I must admit right off the bat that I didn’t watch a single event of the Winter Olympics. I don’t really have an excuse as to why except that I’m not a particular fan of winter sports. As a cultural entity, though, the Olympic phenomenon is impressive. There is something truly jaw-dropping about an event of this magnitude being built on such flagrant corruption, ecological devastation and outward violation of human rights even as it is designed to inspire feelings of warmth and international cooperation.
Through a western lens it may be easy to say that Russia was exceptional in this regard, and indeed the price-tag for Sochi was astronomical. But every Olympics brings with it both an unacceptable amount of corporate and governmental fuckery and an incredibly fawning and manipulative sense of perceived ownership: the pretense that these are “the world’s games.” In the society of the spectacle, the Olympics are pretty close to a cultural lodestone, bridging the chasm of alienation that can allow the logic of empire and corporate hegemony free reign.
As such, it’s plenty rewarding when the mask slips. On the lighter side of things, the Internet seems to love (in that oh so ironic way that only the Internet is capable of) the police choir performance of Daft Punk’s “Get Lucky.” And there’s no denying that the sheer awkwardness of the video induces a certain morbid delight. Again, there’s a potential to look at the whole thing through west-colored glasses and simply remark on how tone-deaf and lacking in self-awareness it is, as if the Russians had no idea how kitschy it comes off.
The kitsch, of course, is the point. And therein is the tragedy. This, dear readers, is what has become of the Red Army Choir. That’s not an exaggeration. The MVD Ensemble (the official name of this police choir) is one of only two choirs in Russia with the official right to claim the name, and goes back to the late ’30s. There’s undoubtedly something to be said about the fate of Stalinism and Zhdanovism here: an aesthetic that was forged in an incredible self-seriousness, borne of a consolidated roll-back of the gains of the Russian revolution, now itself twisted into doing odd covers of dance songs at the Olympics.

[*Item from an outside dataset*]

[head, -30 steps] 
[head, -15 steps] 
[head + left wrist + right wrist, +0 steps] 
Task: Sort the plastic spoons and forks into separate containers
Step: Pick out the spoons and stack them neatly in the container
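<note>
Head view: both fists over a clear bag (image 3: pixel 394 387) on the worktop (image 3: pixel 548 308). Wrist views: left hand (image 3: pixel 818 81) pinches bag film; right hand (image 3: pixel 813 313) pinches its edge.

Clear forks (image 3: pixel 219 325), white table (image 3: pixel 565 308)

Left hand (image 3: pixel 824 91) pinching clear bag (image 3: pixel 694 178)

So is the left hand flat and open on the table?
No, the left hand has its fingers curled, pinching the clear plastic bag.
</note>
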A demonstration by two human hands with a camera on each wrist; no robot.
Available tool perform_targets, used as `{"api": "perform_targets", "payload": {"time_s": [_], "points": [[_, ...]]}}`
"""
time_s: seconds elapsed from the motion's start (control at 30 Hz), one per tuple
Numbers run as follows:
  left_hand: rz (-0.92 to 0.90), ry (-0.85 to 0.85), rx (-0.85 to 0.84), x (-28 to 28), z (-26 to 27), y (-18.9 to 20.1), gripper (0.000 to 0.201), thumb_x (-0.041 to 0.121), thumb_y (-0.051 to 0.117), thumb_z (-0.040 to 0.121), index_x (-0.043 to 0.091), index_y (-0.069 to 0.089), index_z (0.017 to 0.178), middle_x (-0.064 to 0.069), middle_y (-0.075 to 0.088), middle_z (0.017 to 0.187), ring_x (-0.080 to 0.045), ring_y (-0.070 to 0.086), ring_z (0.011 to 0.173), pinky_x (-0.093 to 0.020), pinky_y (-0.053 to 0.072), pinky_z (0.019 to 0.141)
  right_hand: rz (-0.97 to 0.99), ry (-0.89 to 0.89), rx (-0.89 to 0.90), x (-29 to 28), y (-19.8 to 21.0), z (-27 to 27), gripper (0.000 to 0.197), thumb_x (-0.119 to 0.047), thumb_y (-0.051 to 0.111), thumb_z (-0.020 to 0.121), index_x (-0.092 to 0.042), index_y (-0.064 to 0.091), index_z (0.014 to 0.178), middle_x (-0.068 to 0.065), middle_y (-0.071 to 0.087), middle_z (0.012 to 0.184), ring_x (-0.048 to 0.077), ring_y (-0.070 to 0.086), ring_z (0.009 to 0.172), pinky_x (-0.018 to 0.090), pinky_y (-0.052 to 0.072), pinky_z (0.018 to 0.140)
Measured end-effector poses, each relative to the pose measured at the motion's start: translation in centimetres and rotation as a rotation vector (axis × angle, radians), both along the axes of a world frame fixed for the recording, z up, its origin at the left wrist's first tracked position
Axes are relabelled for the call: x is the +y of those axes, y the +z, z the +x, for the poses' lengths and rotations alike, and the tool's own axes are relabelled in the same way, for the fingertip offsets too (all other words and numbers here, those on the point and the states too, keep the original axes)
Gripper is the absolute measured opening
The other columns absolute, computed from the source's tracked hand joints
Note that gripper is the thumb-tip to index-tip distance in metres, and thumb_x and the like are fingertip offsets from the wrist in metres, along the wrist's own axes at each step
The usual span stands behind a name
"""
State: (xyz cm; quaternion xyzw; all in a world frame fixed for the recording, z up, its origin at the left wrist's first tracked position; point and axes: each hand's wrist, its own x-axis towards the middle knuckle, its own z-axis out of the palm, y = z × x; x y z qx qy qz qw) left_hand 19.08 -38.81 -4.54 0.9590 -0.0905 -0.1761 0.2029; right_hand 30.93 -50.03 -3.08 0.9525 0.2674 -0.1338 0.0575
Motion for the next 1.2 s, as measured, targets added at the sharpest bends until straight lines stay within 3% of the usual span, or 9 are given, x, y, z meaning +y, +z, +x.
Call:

What was the point of including “Get Lucky” in the opening ceremony? An attempt to show that despite the repression the Russian government still knows how to have fun? A way to — much like the Sochi games themselves — that the post-Soviet Russia is just as culturally relevant as ever? God only knows. But the crux about kitsch is that if you put it in the midst of an event like the Olympics, no matter how much you try to bring the crowd “in on the joke,” no matter how much you wink-wink and nudge-nudge, folks still end up a bit weirded out. Perhaps it was the knowledge that even while this police choir was inside showing they know how to have a good time, actual cops were just outside arresting LGBT rights activists.
That’s where this same slip-of-the-mask can become horrifying. Papers and magazines were eager to hop all over the frenzy of (maybe, sort of?) Pussy Riot members Nadezhda Tolokonnikova and Maria Alyokhina being arrested again. No matter what differences the two may now have with the rest of the group (it’s admittedly difficult to keep one’s anti-capitalist cred when meeting with Samantha Power) there was something quite exciting about seeing footage of the bright dresses and neon balaclavas streaking through the gray gloom of repression. And none of it made the footage of Nadia and Masha being literally whipped by Cossacks less shocking.
At the risk of falling into the kind of Russophilia that can be all too irritating and prevalent among much of the Marxist Left, there’s something between these two incidents — one just plain awkward, the other outrageous in its brazen violence — that seems to illustrate the tragic and turbulent aesthetic history of the country.
On one hand we have a kind of performance art strongly reminiscent of the austere and abrasive art-forms that rose up in the years before the revolution and would briefly flourish in the years following the Bolsheviks’ rise to power. It’s not hard to find the influence of constructivism and suprematism in Pussy Riot’s practices. The image of a Cossack in full dress uniform abusing them with a whip just amplifies the sense of historical deja vu.
On the other hand, the cultural order that the Cossacks are seeking to protect: the calcified, pained ghosts of Zhdanov, now in the employ of a system they may have once feebly tried to shun, trotted out for an official event and hoping to hide behind a cloak of irony that is so thin it may as well be invisible.
I believe these are the kinds of moments, to paraphrase Luxemburg, in which we catch a glimpse of the sand laying underneath these fifty billion dollar complexes.